# WHAT YOU HAVE TO DO
Your output should consist of the lines from the first line of the records below through the one with "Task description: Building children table", exactly, minus the pictures.

# MATERIALS PROVIDED
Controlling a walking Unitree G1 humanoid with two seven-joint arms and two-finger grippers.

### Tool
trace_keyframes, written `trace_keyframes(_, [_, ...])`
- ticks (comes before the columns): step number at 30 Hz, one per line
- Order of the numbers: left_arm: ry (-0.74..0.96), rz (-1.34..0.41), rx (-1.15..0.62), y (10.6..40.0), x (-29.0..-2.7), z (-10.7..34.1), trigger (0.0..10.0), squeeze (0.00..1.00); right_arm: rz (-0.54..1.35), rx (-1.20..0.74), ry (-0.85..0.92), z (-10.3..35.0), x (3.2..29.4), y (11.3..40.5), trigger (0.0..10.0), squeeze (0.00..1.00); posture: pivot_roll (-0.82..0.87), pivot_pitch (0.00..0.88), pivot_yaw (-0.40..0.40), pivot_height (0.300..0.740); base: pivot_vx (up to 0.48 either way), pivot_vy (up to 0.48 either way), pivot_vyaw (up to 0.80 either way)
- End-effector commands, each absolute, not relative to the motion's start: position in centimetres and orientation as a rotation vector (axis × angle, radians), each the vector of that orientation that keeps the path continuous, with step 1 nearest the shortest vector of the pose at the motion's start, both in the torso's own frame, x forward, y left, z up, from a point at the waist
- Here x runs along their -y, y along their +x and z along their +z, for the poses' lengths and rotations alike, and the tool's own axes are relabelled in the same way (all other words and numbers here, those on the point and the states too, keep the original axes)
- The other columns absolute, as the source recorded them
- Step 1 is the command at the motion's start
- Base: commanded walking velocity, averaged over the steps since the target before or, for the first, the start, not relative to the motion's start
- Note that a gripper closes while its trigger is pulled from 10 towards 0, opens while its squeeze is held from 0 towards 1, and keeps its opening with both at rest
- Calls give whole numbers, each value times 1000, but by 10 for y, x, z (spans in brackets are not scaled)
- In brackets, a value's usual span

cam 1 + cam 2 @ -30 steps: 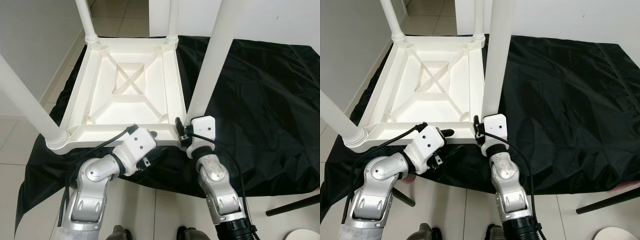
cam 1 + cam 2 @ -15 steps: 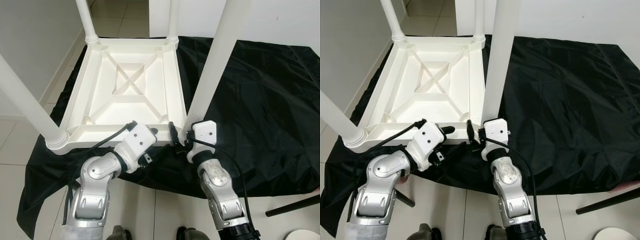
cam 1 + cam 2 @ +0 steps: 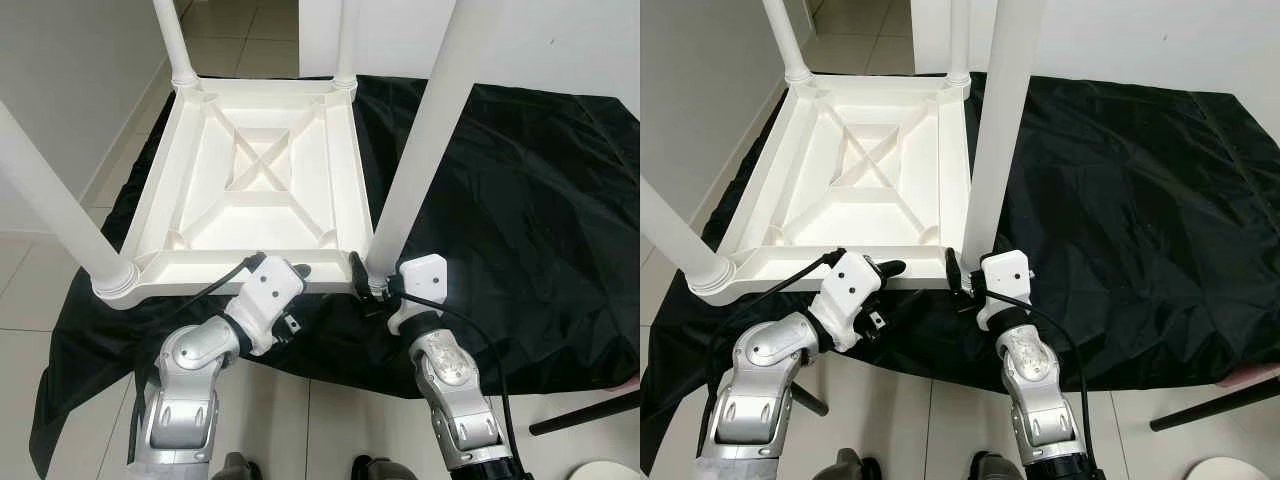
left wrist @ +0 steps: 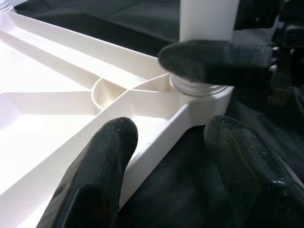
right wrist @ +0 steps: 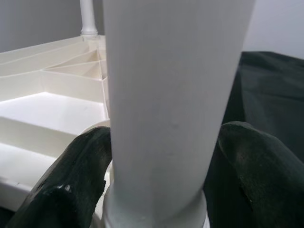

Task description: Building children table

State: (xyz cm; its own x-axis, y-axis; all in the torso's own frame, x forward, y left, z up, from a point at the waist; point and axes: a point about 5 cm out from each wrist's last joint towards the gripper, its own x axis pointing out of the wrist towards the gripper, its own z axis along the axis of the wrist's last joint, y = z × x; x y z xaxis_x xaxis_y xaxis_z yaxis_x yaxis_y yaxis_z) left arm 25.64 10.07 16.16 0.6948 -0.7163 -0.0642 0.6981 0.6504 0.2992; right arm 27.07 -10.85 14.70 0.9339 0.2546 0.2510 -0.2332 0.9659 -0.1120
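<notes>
Steadying the upturned white table (image 3: 250,180) on the black sheet (image 3: 520,200), left gripper (image 4: 168,156) spread astride its near rim; clasping the near-right leg (image 3: 420,150) just above its socket, right gripper (image 5: 164,166), probably seating it.

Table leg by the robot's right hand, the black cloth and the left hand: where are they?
Table leg (image 3: 415,150), left eye view, middle of the white shaft.
Black cloth (image 3: 530,210), left eye view, bare part right of the table.
Left hand (image 4: 166,156), left wrist view, midway between its fingertips, straddling the table's rim.
</notes>
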Motion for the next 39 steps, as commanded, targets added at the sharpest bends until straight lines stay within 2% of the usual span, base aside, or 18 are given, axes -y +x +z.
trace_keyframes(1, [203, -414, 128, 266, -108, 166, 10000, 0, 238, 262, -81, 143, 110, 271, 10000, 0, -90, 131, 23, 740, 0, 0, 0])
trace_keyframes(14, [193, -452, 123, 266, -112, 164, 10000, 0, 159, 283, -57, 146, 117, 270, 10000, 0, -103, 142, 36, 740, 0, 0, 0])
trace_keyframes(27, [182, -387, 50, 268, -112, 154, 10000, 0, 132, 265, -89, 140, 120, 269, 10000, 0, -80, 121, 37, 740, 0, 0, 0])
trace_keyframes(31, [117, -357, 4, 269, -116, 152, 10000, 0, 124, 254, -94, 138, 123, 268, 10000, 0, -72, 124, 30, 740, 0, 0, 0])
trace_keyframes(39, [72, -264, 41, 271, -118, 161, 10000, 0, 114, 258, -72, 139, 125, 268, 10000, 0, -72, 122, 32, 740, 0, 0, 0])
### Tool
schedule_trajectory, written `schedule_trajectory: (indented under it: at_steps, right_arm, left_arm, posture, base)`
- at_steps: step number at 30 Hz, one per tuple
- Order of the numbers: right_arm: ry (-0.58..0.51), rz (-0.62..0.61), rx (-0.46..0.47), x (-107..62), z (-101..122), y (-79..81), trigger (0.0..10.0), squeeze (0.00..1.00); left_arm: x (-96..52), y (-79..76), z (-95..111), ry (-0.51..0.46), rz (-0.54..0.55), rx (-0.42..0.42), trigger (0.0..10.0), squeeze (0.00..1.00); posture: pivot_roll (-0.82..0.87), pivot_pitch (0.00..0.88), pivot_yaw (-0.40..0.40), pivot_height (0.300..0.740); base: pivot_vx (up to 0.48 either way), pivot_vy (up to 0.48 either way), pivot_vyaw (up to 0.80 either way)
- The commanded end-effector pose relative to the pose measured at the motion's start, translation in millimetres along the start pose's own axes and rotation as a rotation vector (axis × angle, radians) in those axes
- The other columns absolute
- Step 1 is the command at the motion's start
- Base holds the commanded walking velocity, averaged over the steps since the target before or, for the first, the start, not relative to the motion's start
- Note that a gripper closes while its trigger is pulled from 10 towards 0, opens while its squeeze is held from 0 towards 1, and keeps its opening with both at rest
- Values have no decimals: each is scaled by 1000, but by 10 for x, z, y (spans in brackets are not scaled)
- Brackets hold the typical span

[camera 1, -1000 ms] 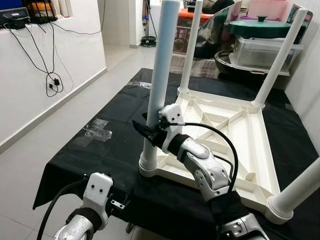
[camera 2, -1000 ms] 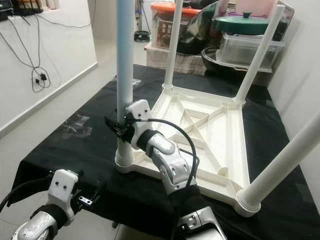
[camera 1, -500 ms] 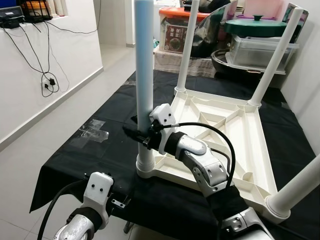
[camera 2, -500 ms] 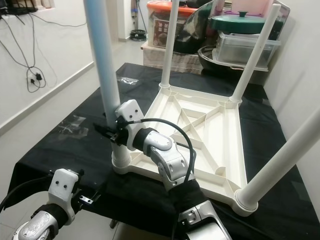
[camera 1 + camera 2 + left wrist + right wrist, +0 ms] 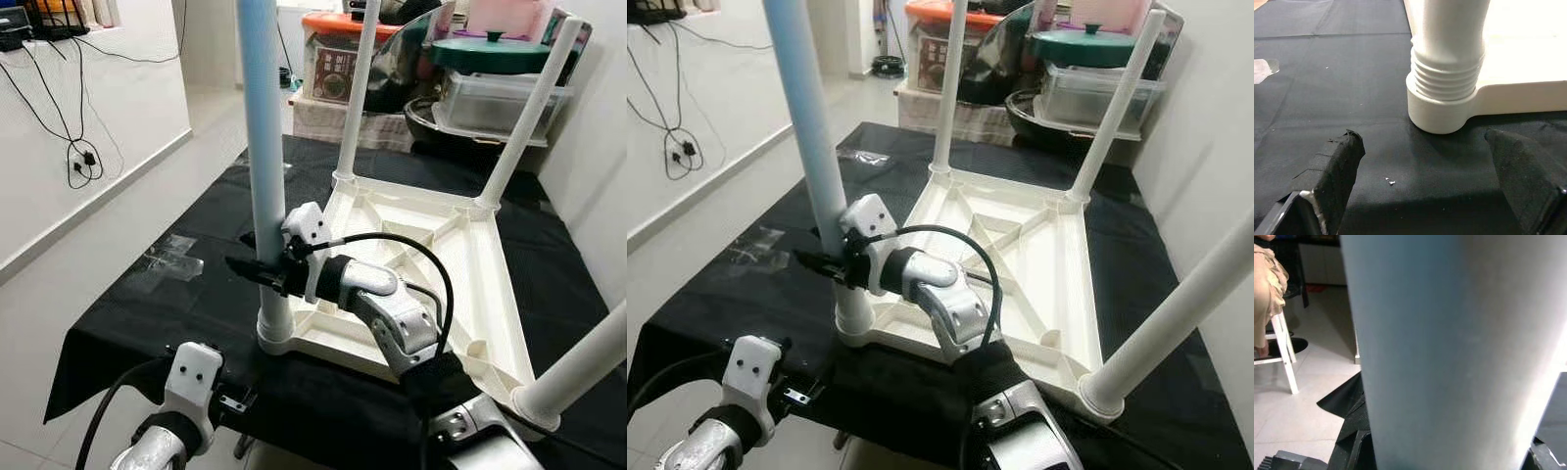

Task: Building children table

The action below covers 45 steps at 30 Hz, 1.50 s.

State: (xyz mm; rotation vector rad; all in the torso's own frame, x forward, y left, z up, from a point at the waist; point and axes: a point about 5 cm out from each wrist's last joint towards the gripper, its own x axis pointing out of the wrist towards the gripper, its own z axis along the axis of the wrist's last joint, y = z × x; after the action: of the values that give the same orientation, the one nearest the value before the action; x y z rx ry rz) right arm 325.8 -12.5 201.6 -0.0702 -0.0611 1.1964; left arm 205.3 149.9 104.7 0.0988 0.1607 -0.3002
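The children's table [image 5: 431,264] is lying upside down on the black-draped counter [image 5: 157,323], its ribbed underside facing up and its white legs pointing at the ceiling. The right gripper [image 5: 257,271] is working the near-left leg [image 5: 263,147], a pale tube standing in the corner socket [image 5: 274,333], and its jaws are clamped round the tube a little above the base. In the right wrist view the leg [image 5: 1449,347] is sitting hard against the black fingers [image 5: 1354,440], so the grip looks full.

In the left wrist view the screw threads [image 5: 1447,81] are showing above the socket collar [image 5: 1440,112], so by my reading this leg is not seated to the bottom yet. The left gripper [image 5: 1435,181] is hovering low at the counter's near edge, just in front of that corner, jaws spread wide and holding nothing.

To do this step well, the tube needs to be kept dead upright while it is being turned, because a lean risks crossing the threads. Steady downward pressure with each twist would help, and a re-grip low on the tube should give better control. The table could spin on the cloth, so the left gripper might brace the collar. Exposed threads are the thing to watch: once they vanish, it is home.
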Motion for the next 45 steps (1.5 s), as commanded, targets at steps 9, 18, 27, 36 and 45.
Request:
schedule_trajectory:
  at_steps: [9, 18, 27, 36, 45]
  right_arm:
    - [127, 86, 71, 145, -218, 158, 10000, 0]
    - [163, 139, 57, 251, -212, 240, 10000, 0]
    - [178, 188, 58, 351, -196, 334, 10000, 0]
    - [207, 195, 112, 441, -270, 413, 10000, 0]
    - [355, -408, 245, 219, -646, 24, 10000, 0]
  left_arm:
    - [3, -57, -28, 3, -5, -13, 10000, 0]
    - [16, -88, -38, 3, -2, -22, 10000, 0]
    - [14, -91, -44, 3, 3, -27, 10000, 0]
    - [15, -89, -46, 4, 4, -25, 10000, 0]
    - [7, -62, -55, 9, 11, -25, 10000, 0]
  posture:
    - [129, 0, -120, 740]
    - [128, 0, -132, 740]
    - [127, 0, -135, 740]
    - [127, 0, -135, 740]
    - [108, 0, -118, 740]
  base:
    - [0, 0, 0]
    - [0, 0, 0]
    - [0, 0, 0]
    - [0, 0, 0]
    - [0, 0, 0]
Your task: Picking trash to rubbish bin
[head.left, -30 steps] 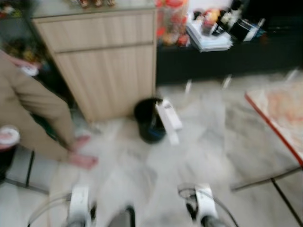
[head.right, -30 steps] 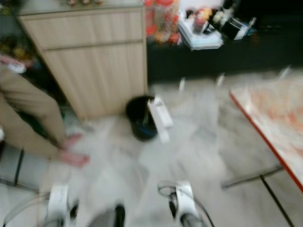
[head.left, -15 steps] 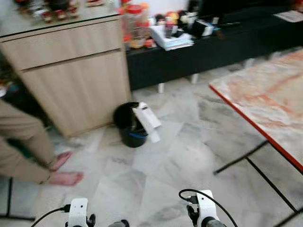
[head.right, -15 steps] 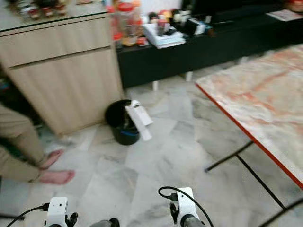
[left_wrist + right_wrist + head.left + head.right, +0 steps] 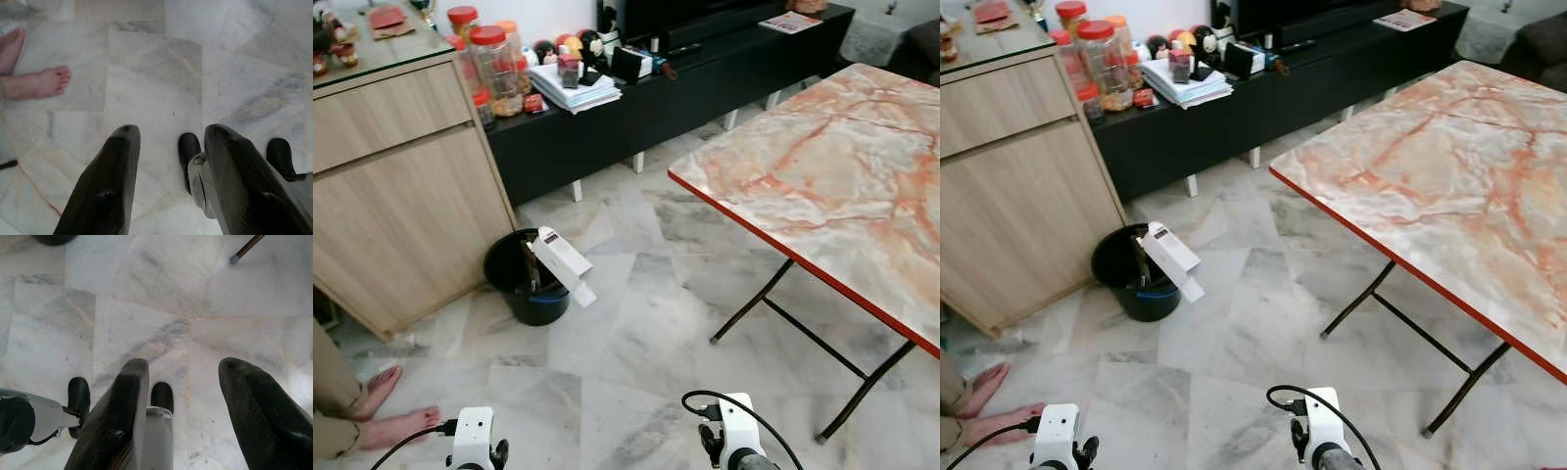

# YOUR SOLUTION
Controlling a walking Unitree G1 humanoid with two seven-joint arms and two-finger grippers.

### Tool
trace_keyframes, written `trace_keyframes(_, [_, ...])`
- ticks (comes before the columns): step number at 30 Hz, one per line
- Order of the numbers: left_arm: ry (-0.74..0.96), rz (-1.34..0.41), rx (-1.15..0.62), y (10.6..40.0), x (-29.0..-2.7), z (-10.7..34.1), trigger (0.0..10.0), squeeze (0.00..1.00); right_arm: rz (-0.54..1.35), rx (-1.20..0.74), ry (-0.85..0.92), z (-10.3..35.0), x (3.2..29.4), y (11.3..40.5), trigger (0.0..10.0), squeeze (0.00..1.00); posture: pivot_roll (-0.82..0.87), pivot_pitch (0.00..0.88), pivot_yaw (-0.40..0.40), pivot_height (0.300..0.740); base: pivot_vx (up to 0.48 either way), pivot_vy (up to 0.48 either way), pivot_vyaw (up to 0.80 either way)
- End-effector commands, each absolute, not relative to the motion's start: position in centimetres and orientation as a rotation vector (axis × angle, radians), each the vector of that orientation that keeps the path continuous, with step 1 nearest the shortest vector of the pose at the motion's start, both in the torso's own frame, x forward, y left, z up, from a point at the waist
- Here x runs along their -y, y along their +x and z along their +z, for the poses' lengths and rotations alike, and the tool's own axes are relabelled in the same way (all other words and numbers here, those on the point and the states too, keep the original axes)
- The other columns absolute, as the source recorded them
- Step 1 is the command at the motion's start
- Base: commanded walking velocity, averaged over the steps since the target before or, for the first, the start, not relative to the motion's start
- Note that a gripper closes while its trigger is pulled from 10 towards 0, opens while its squeeze is held from 0 towards 1, and keeps its opening with both at rest
- Calls give whole numbers, each value times 1000, but by 10 for y, x, z (spans in brackets are not scaled)
- In brackets, a value's usual span

cam 1 + cam 2 @ -30 steps: 
cam 1 + cam 2 @ -15 steps: 
cam 1 + cam 2 @ +0 steps: 
left wrist @ +0 steps: 
right wrist @ +0 steps: 

Task description: Building children table

The output above is complete.